That said, here is a short table I made that describes some of these features, as well as a brief explanation of some of them afterward.
|Common MIDI Keyboard Features|
|Allows you to trigger and play virtual instruments and sample libraries|
|Often includes drum pads|
|Constructed as a piano which is more conducive to composition|
|Volume faders, knobs, potentiometers, endless encoders, and other time-saving controls|
|Allows for velocity and dynamics|
|Premium keyboards have weighted or hammer action keys|
|Purchase often comes with downloads and plugins|
|You can learn to play the piano on a MIDI keyboard|
|MIDI keyboards are portable|
|MIDI technology, including older keyboards, is usually compatible with newer technology and computers|
|Contain sequencers and/or arpeggiators|
|Often come with loops and/or sample libraries|
|USB powered – power adapters aren’t usually necessary (although it depends on the model)|
|Many MIDI keyboards are class-compliant, ie, “plug and play”|
|Come in many types, including 25 key, 49 key, 61 key, and 88 key units|
|Sometimes Include LED screens with timing, BPM, key signature, or harmonic information|
|MIDI foot controllers can be used as well|
|Most models include pitch modulation and vibrato|
|Breath controllers can be used for different synth tones|
|Often includes transport controls like play, rewind, stop and fast-forward|
|Programmable with MIDI CC information|
1) MIDI Keyboards Provide a Human Touch
A key element in the creation and production of a song is the connection to a feel or a groove.
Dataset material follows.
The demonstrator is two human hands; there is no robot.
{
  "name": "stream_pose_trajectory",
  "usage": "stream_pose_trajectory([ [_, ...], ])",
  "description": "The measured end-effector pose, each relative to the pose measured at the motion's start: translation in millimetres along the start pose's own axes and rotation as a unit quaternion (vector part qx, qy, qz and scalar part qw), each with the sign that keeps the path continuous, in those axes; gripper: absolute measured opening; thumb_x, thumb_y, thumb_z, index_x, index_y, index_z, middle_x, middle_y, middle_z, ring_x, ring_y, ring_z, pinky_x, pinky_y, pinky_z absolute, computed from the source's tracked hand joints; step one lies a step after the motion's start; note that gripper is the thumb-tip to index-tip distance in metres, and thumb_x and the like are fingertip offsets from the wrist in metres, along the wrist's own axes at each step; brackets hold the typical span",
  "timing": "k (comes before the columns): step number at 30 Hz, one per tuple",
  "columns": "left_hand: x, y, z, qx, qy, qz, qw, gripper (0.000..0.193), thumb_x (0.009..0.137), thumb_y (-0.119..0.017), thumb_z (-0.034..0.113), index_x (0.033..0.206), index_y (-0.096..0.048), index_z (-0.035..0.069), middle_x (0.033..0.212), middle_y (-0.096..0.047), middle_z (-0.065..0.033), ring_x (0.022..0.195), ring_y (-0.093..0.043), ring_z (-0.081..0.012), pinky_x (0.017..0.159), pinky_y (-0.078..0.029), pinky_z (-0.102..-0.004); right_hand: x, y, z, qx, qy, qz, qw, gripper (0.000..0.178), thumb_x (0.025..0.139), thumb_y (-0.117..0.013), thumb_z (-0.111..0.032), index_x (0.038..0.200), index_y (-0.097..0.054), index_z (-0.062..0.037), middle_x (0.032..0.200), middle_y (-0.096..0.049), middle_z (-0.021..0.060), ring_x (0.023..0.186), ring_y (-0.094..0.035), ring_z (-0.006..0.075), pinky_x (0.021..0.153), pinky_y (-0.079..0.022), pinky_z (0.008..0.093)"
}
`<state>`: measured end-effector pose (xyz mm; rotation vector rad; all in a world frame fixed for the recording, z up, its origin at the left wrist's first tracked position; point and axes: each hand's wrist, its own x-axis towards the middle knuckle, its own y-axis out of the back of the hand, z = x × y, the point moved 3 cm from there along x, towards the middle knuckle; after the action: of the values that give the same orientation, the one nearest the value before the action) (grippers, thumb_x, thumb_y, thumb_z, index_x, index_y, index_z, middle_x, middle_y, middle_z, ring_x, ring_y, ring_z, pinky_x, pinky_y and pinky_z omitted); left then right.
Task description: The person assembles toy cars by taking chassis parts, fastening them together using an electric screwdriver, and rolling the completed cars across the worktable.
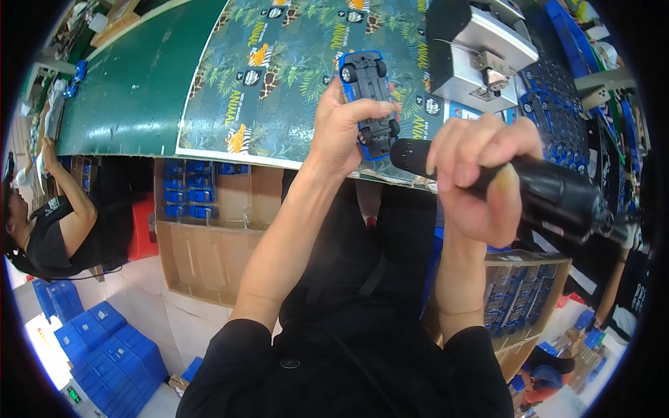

Modern music production uses computers which are a great, quick way to create music. However, without paying special attention to the feel and groove of a song it can easily sound robotic and mechanical.
If you’ve ever heard a song and wondered why it sounded boring or flat, it’s possible it just doesn’t have much passion in it. The song could’ve been made by painting MIDI notes into a Digital Audio Workstation/DAW – (without much attention paid to the velocity and other attributes of each MIDI note).
In other words, I feel that a MIDI keyboard is one way to help with this because then you can record in real-time. As a result, you’ll get around being too grid-focused. Natural velocity (notes the player has struck hard and soft) is another reason.
2) MIDI Keyboards Have Velocity Control
A MIDI keyboard can play a crucial role in adding velocity and dynamics to your tracks. One example would be the piano. You wouldn’t want to press every key with the same amount of pressure because that gets old real quick. Ideally, you want a track with soft and hard parts. Quiet and loud.
Obviously, not every song needs dynamics like this – hardcore punk and metalcore are great examples. But knowing how to add loud and soft parts, fast and slow sections, etc. is a great way to make your tracks sound great. This is one reason why automation is so useful as well (my guide on that).
3) Recording In Real Time With A Keyboard Increases Timing Variation (Less On-The-Grid)
As I mentioned in passing earlier, one of the ways MIDI keyboards add a human feel is by varying quantization and velocity. When music producers work in a DAW and use the mouse to paint MIDI notes the default setting is to snap the notes to the grid.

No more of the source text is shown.